Queen's Hotel, Front Street
At the time of the hotel's opening, it was hailed as a state-of-the-art hotel featuring ten elevators, a radio in each room, and a private bath for each of its guests. The structure was eventually made bigger between 1956 and 1957, and once construction was complete, the Royal York boasted 1,600 rooms earning the title of the biggest hotel in the Commonwealth. It is worth so much, that when Her Majesty the Queen and/or members of her family come to Toronto, they choose to reside at the Royal York. An entire floor of the hotel is reserved especially for them and the Queen occupies what is known as the Royal Suite.
In his book, Mysteries of Ontario, author John Robert Colombo says that the spirit of an older gentleman with grey hair haunts the eighth floor of the hotel. He roams the halls at night often scaring guests and staff. Also, it is believed that a former employee who hung himself there haunts one of the staircases leading up to the roof of the building. Members of the hotel's maintenance staff have said that they heard someone screaming in that area as well as loud footsteps echoing through the halls. When they had gone to investigate, they never found anyone there.

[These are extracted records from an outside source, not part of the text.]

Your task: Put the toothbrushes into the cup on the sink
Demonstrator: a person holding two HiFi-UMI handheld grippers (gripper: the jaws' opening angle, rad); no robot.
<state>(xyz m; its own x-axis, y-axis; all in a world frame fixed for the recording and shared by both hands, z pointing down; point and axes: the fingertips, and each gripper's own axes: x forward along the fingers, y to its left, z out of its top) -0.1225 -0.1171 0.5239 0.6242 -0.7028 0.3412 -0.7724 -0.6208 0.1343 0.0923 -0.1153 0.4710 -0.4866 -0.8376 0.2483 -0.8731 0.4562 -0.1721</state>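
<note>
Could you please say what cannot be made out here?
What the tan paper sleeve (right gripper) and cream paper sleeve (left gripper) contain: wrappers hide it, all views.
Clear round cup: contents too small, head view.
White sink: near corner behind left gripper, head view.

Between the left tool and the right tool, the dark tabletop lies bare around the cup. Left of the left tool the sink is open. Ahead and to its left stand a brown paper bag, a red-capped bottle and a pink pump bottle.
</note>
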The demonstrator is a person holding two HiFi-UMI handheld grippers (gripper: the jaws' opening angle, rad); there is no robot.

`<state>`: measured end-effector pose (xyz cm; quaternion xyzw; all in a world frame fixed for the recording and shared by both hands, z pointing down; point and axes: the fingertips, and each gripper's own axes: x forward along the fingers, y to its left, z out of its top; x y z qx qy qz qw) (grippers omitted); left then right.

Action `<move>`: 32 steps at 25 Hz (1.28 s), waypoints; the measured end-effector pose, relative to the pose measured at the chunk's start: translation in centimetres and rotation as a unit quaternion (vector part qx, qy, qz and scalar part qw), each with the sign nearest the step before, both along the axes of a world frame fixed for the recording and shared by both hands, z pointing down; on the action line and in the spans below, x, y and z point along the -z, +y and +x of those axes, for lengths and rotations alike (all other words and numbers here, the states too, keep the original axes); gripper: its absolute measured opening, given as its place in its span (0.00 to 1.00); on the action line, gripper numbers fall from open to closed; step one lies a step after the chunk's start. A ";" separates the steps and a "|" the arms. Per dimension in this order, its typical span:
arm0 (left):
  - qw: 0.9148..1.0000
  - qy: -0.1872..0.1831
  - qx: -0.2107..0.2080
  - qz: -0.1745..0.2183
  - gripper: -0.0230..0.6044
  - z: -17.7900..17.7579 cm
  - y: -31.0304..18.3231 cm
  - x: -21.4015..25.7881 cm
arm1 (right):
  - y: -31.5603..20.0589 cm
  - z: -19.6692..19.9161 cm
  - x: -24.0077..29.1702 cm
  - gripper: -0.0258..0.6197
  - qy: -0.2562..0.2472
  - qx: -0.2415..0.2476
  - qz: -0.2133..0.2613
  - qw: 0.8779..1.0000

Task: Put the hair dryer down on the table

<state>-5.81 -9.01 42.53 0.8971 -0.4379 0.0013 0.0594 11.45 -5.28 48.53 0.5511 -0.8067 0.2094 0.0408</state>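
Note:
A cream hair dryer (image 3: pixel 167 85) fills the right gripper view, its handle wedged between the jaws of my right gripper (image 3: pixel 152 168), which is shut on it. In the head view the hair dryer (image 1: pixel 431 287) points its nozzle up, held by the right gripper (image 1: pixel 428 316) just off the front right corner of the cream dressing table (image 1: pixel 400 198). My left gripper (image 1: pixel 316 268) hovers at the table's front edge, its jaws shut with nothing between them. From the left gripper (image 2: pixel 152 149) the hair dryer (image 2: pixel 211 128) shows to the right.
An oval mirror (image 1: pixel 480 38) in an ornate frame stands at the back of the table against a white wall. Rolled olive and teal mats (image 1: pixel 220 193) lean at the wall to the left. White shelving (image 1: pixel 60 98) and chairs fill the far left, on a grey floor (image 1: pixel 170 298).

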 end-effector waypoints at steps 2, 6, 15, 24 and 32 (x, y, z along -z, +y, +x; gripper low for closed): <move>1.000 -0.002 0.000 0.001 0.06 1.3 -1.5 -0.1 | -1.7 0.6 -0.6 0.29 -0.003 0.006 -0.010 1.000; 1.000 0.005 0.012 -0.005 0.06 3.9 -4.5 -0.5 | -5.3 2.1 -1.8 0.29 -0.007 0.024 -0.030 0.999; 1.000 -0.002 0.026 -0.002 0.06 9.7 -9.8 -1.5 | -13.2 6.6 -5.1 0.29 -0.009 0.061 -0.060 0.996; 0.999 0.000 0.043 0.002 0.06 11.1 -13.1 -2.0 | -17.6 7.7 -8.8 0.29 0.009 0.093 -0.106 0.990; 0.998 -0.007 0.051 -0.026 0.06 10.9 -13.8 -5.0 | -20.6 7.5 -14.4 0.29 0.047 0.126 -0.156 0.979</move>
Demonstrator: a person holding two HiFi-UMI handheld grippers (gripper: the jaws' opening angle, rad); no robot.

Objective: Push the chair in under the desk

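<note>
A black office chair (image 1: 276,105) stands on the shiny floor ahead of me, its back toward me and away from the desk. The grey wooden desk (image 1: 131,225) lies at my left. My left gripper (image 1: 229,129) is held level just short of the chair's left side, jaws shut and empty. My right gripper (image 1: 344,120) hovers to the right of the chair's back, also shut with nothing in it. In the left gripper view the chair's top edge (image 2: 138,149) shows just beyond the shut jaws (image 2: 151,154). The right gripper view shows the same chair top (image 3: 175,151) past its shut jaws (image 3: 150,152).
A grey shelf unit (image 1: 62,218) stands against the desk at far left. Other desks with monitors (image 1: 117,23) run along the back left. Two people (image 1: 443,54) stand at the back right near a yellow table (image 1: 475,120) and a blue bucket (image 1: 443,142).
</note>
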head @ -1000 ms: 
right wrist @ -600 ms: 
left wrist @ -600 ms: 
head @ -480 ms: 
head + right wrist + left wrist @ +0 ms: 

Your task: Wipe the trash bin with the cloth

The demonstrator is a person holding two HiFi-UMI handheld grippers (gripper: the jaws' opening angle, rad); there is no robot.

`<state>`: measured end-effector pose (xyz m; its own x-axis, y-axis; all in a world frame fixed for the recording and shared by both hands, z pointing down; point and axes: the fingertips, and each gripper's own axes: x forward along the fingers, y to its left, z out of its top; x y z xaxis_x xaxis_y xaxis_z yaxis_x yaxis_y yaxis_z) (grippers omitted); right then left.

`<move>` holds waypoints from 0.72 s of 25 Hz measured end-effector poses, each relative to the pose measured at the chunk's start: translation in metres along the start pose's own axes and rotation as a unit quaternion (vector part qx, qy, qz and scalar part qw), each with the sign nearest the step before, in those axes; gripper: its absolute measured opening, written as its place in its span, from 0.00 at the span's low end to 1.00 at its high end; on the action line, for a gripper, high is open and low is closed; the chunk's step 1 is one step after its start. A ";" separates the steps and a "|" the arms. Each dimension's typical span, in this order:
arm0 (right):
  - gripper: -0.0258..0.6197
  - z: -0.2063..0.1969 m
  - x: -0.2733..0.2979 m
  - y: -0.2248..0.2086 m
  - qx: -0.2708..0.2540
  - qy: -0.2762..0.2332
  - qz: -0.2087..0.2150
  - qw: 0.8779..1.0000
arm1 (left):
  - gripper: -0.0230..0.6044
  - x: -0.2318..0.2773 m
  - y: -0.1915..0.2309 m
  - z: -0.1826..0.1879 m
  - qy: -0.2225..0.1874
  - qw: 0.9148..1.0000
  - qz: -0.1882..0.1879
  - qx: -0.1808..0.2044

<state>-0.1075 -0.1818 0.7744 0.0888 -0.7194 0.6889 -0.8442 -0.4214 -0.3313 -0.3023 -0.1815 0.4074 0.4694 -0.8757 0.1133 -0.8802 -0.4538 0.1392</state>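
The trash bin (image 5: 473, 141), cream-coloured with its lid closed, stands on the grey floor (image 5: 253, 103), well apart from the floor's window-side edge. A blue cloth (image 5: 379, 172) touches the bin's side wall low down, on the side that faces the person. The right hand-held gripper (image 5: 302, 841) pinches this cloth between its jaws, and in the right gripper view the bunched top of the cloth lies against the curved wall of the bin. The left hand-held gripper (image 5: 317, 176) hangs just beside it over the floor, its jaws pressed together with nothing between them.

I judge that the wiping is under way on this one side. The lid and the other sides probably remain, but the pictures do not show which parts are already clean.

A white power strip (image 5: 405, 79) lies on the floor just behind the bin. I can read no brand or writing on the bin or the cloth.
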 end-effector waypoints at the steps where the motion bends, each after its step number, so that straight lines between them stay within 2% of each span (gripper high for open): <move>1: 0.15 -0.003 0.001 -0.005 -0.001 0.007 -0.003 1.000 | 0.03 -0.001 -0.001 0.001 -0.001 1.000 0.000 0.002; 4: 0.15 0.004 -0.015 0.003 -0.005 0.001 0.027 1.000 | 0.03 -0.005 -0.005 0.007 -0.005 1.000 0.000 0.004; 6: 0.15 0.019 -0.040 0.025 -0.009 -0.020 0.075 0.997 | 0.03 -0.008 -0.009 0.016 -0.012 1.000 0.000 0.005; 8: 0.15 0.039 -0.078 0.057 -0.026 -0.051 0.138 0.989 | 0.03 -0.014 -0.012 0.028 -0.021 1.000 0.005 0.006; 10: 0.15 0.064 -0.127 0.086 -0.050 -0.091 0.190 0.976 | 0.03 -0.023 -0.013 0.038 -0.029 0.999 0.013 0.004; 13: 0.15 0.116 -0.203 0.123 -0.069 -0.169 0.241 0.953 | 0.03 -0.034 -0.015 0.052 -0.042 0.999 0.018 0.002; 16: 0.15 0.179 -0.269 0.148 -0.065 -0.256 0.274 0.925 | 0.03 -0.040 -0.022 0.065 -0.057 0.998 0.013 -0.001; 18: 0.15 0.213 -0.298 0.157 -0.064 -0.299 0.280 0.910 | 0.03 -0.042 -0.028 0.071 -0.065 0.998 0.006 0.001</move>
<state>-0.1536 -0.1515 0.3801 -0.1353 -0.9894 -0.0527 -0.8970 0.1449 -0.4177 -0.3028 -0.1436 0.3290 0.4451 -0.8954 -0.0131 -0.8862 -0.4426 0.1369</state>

Fairmont Royal York by David Huang
The immense Crystal Ballroom is housed in the hotel's penthouse but it's been closed for years due to it's not meeting fire code regulations. The building's service elevator is said to make frequent trips to the ballroom despite anyone actually pressing the button for that particular floor. Chandeliers in the ballroom have been known to shake on their own and guests of the hotel who reside in the suites directly below complain of hearing loud music playing and boisterous talking coming out of that space. Sonia, a mother of two young girls, relates:
I've stayed at the Royal York a couple of times in the past and each time I've been there I've witnessed something peculiar. I definitely saw something that resembled a ghost in the hallway as I was making my way to my room one evening but didn't think much of it until the next morning when one of my work colleagues told me the hotel was supposedly haunted! Can you imagine how scared I was?! I'm not one to believe in ghosts, but I'm sure I spotted something that night."